INSTRUCTIONS FOR THE TASK ->
Reprint the entries without altering anything.

-=-=-=-=-

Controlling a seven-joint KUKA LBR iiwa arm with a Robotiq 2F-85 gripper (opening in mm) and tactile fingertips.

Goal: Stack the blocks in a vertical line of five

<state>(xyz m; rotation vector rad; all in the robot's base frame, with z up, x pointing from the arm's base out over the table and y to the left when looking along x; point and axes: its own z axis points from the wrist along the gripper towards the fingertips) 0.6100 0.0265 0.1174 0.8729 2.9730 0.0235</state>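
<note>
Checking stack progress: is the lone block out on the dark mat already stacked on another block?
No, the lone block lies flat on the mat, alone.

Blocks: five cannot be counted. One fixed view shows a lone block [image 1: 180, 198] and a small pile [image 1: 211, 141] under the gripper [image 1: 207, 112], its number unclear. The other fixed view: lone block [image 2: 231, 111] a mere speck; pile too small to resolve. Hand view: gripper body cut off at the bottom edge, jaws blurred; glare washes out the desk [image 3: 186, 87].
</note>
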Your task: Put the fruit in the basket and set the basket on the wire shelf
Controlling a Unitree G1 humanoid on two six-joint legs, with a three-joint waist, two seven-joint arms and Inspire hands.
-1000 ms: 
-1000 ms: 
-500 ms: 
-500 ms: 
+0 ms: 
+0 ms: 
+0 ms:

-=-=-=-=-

WRITTEN RESPONSE ->
Controlling a seven-joint KUKA LBR iiwa arm with a Robotiq 2F-85 gripper (opening in mm) and tactile fingertips.

Goal: Stack the blocks in a vertical line of five

<state>(xyz m; rotation vector rad; all in the robot's base frame, with z up, x pointing from the arm's base out over the table and y to the left when looking along x; point and axes: its own z axis points from the wrist along the gripper towards the fingertips) 0.6100 0.0265 0.1174 0.8729 2.9730 0.0235</state>
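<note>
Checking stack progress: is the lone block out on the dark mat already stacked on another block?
No, the lone block lies flat on the mat, alone.

Blocks: five cannot be counted. One fixed view shows a lone block [image 1: 180, 198] and a small pile [image 1: 211, 141] under the gripper [image 1: 207, 112], its number unclear. The other fixed view: lone block [image 2: 231, 111] a mere speck; pile too small to resolve. Hand view: gripper body cut off at the bottom edge, jaws blurred; glare washes out the desk [image 3: 186, 87].
</note>
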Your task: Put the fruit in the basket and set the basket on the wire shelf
Controlling a Unitree G1 humanoid on two six-joint legs, with a three-joint waist, two seven-joint arms and Inspire hands.
-1000 ms: 
-1000 ms: 
-500 ms: 
-500 ms: 
+0 ms: 
+0 ms: 
+0 ms:

This answer requires nothing further.